18/03/2009

Ecône, l'œcuménisme ne doit pas faire les frais de l'unité catholique

ecône.jpgLes remous suscités par la décision du pape de lever l'excommunication d'Ecône se sont concentrés autour des propos révisionnistes d'un de ses évêques.

Mais il y a un autre pan de cette affaire à ne pas occulter: la position d'Ecône sur l'œcuménisme. Or on n'a pas (encore?) entendu le pape se prononcer avec la même vigueur sur cette question. Car pour la Fraternité St Pie X il n’y a qu’une seule religion vraie et sainte, fondée et instituée par le Christ Notre-Seigneur, elle s’appelle Catholique, Apostolique et Romaine et donc, pas de doute, l'œcuménisme c'est le diable!


«Outre le fait qu’il s’appuie sur des thèses hétérodoxes, l'œcuménisme est nocif pour les âmes, en ce sens qu’il relativise la foi catholique (...) et détourne de l’Eglise catholique, unique arche de salut», déclare Mgr Fellay, supérieur de la Fraternité, dans une interview du 24 janvier 2004 publiée par DICI sur le site de la Fraternité St Pie X. Et la suite est de la même veine:  l'œcuménisme engendre le relativisme de la foi, humilie l’Eglise et enorgueillit les dissidents... « Sous couvert de rechercher l’unité, cet œcuménisme (...)  ne porte pas la marque du Christ, mais celle du diviseur par excellence, le diable ».

Pourtant Rome avait avancé. C'était au temps de Vatican II, avec le pape Paul VI qui, en 1964, publiait le bel et bienvenu Décret sur l'œcuménisme. Malgré ses limites, ce décret ouvrait un espace de dialogue: « A ce mouvement vers l'unité, qu'on appelle le Mouvement œcuménique, prennent part ceux qui invoquent le Dieu Trinité et confessent Jésus pour Seigneur et Sauveur. (...) Voilà pourquoi le Concile, considérant avec joie tous ces faits, après avoir déclaré la doctrine relative à l'Église, pénétré du désir de rétablir l'unité entre les disciples du Christ, veut proposer à tous les catholiques les secours, les orientations et les moyens qui leur permettront à eux-mêmes de répondre à cet appel divin et à cette grâce ». Bien sûr, le décret précisait un peu plus loin: « Cependant, nos frères séparés, soit en particulier, soit réunis dans leurs Communautés ou leurs Églises ne jouissent pas de cette unité (...) C'est, en effet, par la seule Église catholique du Christ, laquelle est "moyen général de salut", que peut s'obtenir toute la plénitude des moyens de salut ». Mais il y eut une ouverture, effectuée par les pères conciliaires.

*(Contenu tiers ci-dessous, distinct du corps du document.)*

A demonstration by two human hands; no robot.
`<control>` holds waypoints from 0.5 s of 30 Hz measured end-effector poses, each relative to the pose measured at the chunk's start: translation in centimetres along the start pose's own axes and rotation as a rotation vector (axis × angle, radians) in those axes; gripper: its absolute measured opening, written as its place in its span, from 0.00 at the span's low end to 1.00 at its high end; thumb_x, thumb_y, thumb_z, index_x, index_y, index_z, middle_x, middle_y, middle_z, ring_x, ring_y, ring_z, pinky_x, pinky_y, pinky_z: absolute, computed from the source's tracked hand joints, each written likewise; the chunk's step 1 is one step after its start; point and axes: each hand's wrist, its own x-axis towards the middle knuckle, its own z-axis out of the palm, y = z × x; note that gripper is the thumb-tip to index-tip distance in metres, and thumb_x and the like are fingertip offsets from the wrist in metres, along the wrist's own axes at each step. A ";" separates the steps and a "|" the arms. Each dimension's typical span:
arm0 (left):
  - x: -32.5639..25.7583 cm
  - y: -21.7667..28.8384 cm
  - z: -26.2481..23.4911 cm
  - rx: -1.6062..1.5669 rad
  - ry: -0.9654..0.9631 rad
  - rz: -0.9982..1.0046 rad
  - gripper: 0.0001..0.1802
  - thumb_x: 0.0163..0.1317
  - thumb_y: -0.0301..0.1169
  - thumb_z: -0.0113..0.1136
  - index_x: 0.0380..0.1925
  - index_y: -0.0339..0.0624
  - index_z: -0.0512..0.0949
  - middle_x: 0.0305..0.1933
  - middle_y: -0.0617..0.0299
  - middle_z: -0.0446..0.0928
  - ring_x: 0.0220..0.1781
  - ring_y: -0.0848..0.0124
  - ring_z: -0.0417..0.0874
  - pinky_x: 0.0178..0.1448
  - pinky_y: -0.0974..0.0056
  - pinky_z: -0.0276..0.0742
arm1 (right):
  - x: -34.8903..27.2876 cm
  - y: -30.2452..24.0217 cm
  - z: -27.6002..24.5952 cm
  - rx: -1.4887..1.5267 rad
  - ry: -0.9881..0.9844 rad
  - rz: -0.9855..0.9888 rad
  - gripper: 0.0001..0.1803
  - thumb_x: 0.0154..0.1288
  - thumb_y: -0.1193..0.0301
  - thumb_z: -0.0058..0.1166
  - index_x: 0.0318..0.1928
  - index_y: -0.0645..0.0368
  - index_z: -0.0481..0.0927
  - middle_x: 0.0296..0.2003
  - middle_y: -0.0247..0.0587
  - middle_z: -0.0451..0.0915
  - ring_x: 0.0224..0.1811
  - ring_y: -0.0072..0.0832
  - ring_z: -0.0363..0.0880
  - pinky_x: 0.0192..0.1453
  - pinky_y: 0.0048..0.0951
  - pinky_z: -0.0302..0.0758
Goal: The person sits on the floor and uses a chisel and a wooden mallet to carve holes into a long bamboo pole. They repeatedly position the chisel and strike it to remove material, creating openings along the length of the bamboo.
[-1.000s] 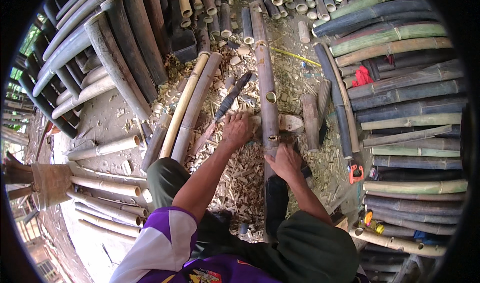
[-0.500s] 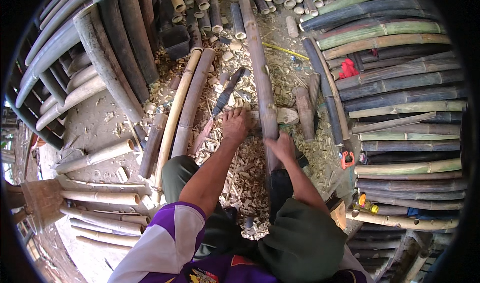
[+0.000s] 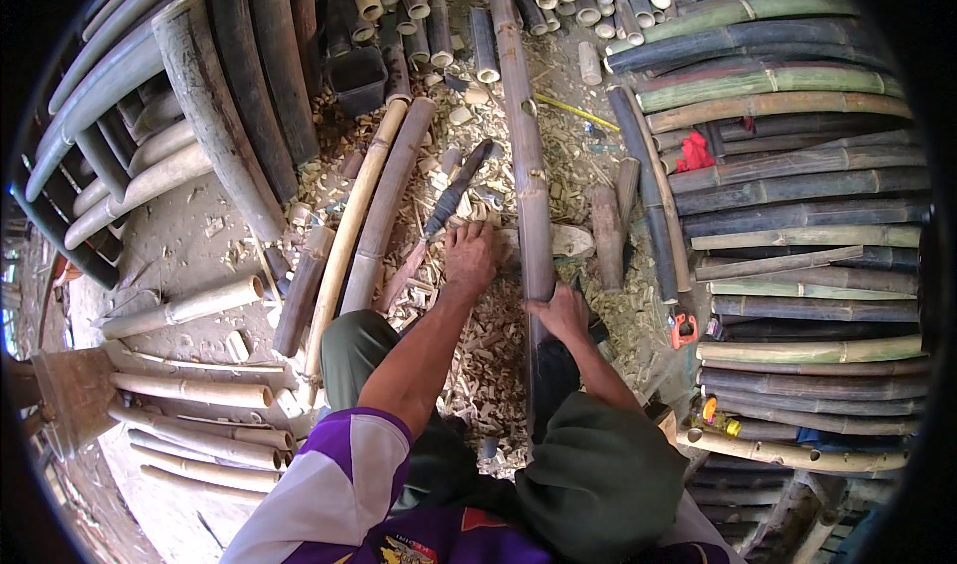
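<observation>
Lettering and a coloured emblem [image 3: 409, 552] mark the purple-and-white cloth shirt [image 3: 339, 479]; right hand [image 3: 563, 313], thumb across the top, holds one long grey-brown bamboo pole [image 3: 529, 170], lying over one pale wooden block [image 3: 571, 241]; left hand [image 3: 470, 255] rests palm down, fingers bent, its grip unclear; two bamboo poles, yellow [image 3: 356, 230] and grey [image 3: 389, 205], lie leftward.
</observation>
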 end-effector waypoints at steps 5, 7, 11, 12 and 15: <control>0.3 0.5 0.6 -0.064 0.066 -0.059 0.29 0.64 0.38 0.63 0.64 0.43 0.74 0.64 0.54 0.76 0.70 0.56 0.71 0.76 0.50 0.58 | 5.1 -3.0 -6.2 -0.145 -0.021 -0.041 0.51 0.58 0.37 0.65 0.65 0.71 0.73 0.61 0.65 0.78 0.63 0.54 0.80 0.66 0.53 0.75; -0.1 0.2 0.6 -0.052 0.029 -0.050 0.28 0.64 0.39 0.62 0.64 0.44 0.74 0.64 0.54 0.76 0.70 0.56 0.71 0.76 0.51 0.58 | 8.6 -4.7 -8.0 0.003 0.173 -0.063 0.51 0.62 0.37 0.63 0.68 0.69 0.70 0.61 0.64 0.78 0.64 0.54 0.79 0.67 0.54 0.74; -0.1 0.3 0.7 -0.015 0.028 -0.050 0.38 0.52 0.41 0.71 0.65 0.44 0.76 0.65 0.55 0.76 0.69 0.58 0.73 0.74 0.52 0.61 | 15.9 -9.8 -11.6 0.040 0.238 -0.046 0.46 0.60 0.40 0.66 0.64 0.67 0.73 0.59 0.61 0.81 0.62 0.53 0.81 0.63 0.53 0.78; -0.2 0.6 0.4 -0.028 0.017 -0.054 0.38 0.52 0.41 0.72 0.65 0.44 0.76 0.65 0.55 0.76 0.69 0.58 0.73 0.74 0.52 0.61 | 17.3 -10.4 -11.5 0.015 0.268 -0.048 0.45 0.60 0.41 0.67 0.63 0.65 0.75 0.57 0.60 0.82 0.60 0.52 0.82 0.62 0.53 0.79; -0.2 0.9 -0.3 -0.033 -0.007 -0.056 0.33 0.65 0.48 0.65 0.66 0.44 0.75 0.66 0.54 0.76 0.70 0.57 0.72 0.76 0.51 0.58 | 20.4 -11.4 -11.5 0.020 0.259 -0.039 0.40 0.57 0.41 0.70 0.55 0.62 0.80 0.53 0.56 0.85 0.56 0.51 0.85 0.59 0.50 0.81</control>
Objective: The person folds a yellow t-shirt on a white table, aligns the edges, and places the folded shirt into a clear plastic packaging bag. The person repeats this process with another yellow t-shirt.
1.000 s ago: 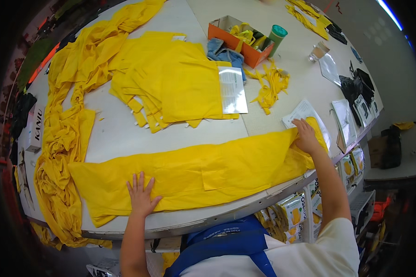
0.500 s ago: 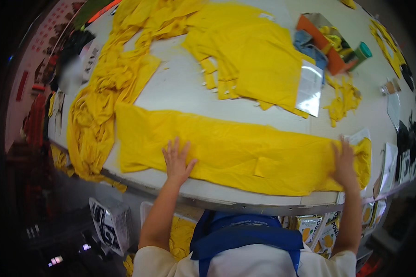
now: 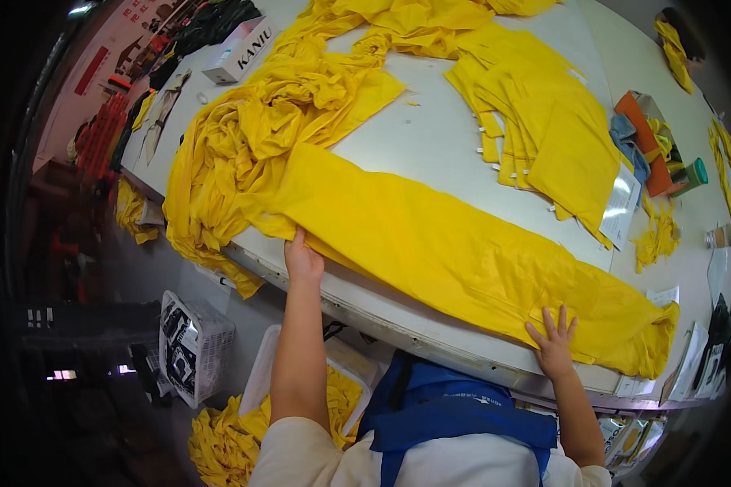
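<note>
A long yellow garment, folded lengthwise into a strip, lies slantwise across the pale table. My left hand is at its near edge towards the left end, closed on the cloth, some fingers tucked under and hidden. Flat on the garment near its right end rests my right hand, fingers spread. The strip's left end meets a crumpled heap of yellow cloth.
Overlapping flat yellow garments lie beyond the strip, with a clear plastic-covered sheet beside them. An orange box and a green-ended roll stand far right. Below the table are a white basket and more yellow cloth.
My left hand has gone from lying flat on the garment to gripping its near edge. My right hand has shifted left and nearer. The view has turned, and the strip now slants more.
</note>
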### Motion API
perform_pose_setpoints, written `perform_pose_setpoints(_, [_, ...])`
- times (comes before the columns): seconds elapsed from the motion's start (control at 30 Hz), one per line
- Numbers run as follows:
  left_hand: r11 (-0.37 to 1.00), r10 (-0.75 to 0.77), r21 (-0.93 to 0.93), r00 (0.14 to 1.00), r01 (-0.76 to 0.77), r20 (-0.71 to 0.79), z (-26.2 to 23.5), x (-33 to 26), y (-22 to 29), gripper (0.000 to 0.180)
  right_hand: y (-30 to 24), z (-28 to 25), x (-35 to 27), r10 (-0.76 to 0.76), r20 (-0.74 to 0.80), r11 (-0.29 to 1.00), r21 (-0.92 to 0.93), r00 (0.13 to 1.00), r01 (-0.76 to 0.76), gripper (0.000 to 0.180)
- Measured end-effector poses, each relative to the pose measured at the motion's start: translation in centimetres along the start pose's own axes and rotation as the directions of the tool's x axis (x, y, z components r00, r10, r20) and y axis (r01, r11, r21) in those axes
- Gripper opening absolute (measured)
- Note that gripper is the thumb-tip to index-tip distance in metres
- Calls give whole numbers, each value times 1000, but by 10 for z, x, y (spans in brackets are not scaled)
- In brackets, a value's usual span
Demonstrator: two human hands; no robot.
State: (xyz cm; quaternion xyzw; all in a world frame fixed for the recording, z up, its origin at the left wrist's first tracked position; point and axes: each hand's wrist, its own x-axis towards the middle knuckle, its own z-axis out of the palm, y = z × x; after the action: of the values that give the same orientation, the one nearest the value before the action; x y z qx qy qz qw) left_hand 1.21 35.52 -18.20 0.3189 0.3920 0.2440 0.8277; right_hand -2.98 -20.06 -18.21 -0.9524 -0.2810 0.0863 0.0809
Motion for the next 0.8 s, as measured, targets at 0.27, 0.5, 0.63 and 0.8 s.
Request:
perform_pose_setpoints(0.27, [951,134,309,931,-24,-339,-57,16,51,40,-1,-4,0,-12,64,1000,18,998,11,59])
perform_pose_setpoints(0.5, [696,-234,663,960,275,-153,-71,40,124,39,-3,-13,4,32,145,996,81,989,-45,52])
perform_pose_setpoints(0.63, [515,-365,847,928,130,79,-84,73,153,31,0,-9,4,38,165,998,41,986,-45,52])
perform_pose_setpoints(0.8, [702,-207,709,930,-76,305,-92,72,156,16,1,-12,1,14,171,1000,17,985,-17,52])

En Suisse aussi, portées par cette ouverture, les Eglises Catholique Romaine, Protestantes et Catholique chrétienne s'engageent en 1973 à reconnaître réciproquement les baptêmes qu'elles célèbrent. Cela vaut encore aujourd'hui. Depuis, en Suisse, le baptême est un sacrement œcuménique.

Il importe donc, et tout particulièrement après cette réhabilitation problématique, que l'Eglise romaine prenne sans ambiguïté la défense de l'œcuménisme ou du moins se situe clairement contre les propos de cette Fraternité, aussi clairement que sur la shoah.

Or il existe dans l'Eglise catholique et romaine d'autres penseurs, d'autres espérances ! Notre Modérateur vient de nous le rappeler avec à propos, citant le père Duquoc, théologien de cette Eglise: « L'Eglise universelle n'est pas une super-Eglise centralisatrice ou fédérative, elle est la résultante de la communion, c'est-à-dire du mouvement d'ouverture de chaque Eglise (...) L'unité organisationnelle, qui est une dominante latine, a démontré son incapacité à maintenir en communion des Eglises locales: elle éliminait trop de droits particuliers légitimes ». Par la suite l'auteur cité témoigne de son audace:  « Le ministère de l'unité travaille au sein de cette multiplicité afin que la Parole de paix proclamée par Jésus ne détruise pas sa potentialité au profit d'une seule Eglise qui deviendrait impérialiste » et pose la question: « Comment assumer dans l'Eglise catholique un ordre symbolique qui ne postule pas l'exclusion du multiple, mais qui pousse à le vivre comme condition de possibilité de la communion? Peut-être suffirait-il pour cela de ne pas juger que l'autre Eglise soit la négation de la sienne, mais la limite qui la désigne comme n'étant pas le royaume ou l'Ultime » (Des Eglises provisoires, 1985).

La tâche du pape est difficile. Evitera-t-il l'écueil du rejet des uns pour «récupérer» les autres et acceptera-t-il de (continuer à) conduire son Eglise sur le chemin de l'humilité et du partage?